Data excerpts
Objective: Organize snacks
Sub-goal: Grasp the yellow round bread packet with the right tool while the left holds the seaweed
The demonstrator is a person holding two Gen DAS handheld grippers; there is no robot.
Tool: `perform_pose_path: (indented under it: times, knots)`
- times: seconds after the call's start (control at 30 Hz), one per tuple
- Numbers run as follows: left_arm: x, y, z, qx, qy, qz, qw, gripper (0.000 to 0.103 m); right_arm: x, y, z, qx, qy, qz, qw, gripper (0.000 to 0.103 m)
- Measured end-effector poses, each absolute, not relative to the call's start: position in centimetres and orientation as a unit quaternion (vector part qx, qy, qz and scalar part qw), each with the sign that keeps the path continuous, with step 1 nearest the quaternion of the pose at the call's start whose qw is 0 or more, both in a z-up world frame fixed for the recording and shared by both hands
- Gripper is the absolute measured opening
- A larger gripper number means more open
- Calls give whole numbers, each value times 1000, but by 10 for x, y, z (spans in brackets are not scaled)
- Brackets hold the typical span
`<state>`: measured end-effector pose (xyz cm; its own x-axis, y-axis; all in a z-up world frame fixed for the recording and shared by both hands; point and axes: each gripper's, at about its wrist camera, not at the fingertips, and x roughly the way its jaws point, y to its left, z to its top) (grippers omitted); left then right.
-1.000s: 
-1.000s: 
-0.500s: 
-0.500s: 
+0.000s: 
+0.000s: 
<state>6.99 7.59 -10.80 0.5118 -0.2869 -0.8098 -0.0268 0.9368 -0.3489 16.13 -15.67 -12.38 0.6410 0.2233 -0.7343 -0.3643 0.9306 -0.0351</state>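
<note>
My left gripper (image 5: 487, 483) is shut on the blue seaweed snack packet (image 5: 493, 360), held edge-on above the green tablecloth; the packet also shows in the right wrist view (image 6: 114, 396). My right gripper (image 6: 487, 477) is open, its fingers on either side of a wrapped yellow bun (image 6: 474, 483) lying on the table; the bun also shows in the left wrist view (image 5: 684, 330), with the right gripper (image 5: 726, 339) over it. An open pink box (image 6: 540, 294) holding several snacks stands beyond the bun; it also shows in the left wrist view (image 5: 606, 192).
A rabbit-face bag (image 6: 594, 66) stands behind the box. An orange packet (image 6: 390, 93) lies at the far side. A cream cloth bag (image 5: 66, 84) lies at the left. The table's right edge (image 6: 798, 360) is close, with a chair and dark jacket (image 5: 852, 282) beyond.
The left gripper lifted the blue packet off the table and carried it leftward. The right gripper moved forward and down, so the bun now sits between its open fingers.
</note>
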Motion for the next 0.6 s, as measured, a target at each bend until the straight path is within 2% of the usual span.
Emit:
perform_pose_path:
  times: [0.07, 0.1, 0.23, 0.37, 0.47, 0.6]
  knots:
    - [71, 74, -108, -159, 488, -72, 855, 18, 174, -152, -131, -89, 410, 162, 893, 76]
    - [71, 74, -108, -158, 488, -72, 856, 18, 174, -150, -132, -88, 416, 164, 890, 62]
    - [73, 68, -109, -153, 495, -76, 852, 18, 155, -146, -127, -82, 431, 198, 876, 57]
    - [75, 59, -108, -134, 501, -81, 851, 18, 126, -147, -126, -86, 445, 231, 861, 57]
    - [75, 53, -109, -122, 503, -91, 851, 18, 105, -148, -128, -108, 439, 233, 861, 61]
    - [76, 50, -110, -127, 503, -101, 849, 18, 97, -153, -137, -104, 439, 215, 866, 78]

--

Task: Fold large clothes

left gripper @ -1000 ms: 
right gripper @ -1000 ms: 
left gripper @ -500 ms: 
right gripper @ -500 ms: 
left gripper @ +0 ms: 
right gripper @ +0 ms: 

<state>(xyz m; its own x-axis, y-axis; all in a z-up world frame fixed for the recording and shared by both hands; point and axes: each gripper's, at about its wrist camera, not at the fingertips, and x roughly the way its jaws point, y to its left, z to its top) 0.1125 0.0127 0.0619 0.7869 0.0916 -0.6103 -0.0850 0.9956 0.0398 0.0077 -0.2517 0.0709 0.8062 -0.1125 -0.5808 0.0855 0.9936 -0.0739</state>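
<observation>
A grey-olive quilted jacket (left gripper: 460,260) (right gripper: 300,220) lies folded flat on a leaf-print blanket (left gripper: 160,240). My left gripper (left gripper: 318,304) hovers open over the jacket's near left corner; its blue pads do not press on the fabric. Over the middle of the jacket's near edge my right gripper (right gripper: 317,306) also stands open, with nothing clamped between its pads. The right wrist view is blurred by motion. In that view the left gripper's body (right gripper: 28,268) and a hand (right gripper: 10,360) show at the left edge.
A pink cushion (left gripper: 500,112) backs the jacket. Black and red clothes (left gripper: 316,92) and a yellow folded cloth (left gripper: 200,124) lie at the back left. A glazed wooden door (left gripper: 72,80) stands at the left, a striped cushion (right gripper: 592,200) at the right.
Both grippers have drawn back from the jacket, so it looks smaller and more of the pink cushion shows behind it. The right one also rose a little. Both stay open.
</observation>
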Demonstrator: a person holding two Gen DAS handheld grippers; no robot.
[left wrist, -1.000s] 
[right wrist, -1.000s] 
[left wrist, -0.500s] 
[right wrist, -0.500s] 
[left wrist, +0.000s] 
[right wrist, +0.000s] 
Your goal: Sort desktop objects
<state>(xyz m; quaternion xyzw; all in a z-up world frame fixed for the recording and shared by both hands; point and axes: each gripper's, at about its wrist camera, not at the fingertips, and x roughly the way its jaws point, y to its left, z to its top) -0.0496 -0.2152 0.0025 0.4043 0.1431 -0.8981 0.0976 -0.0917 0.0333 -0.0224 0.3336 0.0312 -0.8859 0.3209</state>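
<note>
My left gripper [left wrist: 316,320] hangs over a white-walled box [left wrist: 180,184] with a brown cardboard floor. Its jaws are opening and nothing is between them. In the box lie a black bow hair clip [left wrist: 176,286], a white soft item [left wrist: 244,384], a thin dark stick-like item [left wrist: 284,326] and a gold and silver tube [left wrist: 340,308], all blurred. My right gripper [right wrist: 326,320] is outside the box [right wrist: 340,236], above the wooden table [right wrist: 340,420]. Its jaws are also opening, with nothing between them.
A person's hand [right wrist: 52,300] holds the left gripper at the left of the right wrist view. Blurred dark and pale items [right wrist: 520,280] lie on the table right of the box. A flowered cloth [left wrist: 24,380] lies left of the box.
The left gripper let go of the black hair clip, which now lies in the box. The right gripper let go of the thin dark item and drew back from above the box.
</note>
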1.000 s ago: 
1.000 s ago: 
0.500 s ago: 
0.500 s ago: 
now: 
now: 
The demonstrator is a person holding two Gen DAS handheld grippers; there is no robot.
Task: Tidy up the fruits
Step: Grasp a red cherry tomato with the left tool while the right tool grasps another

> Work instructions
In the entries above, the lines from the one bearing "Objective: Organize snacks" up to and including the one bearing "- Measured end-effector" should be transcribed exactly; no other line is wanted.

> Task result
Objective: Organize snacks
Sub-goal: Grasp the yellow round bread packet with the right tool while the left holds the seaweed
The demonstrator is a person holding two Gen DAS handheld grippers; there is no robot.
Tool: `perform_pose_path: (indented under it: times, knots)`
- times: seconds after the call's start (control at 30 Hz), one per tuple
- Numbers run as follows: left_arm: x, y, z, qx, qy, qz, qw, gripper (0.000 to 0.103 m); right_arm: x, y, z, qx, qy, qz, qw, gripper (0.000 to 0.103 m)
- Measured end-effector poses, each absolute, not relative to the call's start: position in centimetres and orientation as a unit quaternion (vector part qx, qy, qz and scalar part qw), each with the sign that keeps the path continuous, with step 1 nearest the quaternion of the pose at the call's start whose qw is 0 or more, both in a z-up world frame fixed for the recording and shared by both hands

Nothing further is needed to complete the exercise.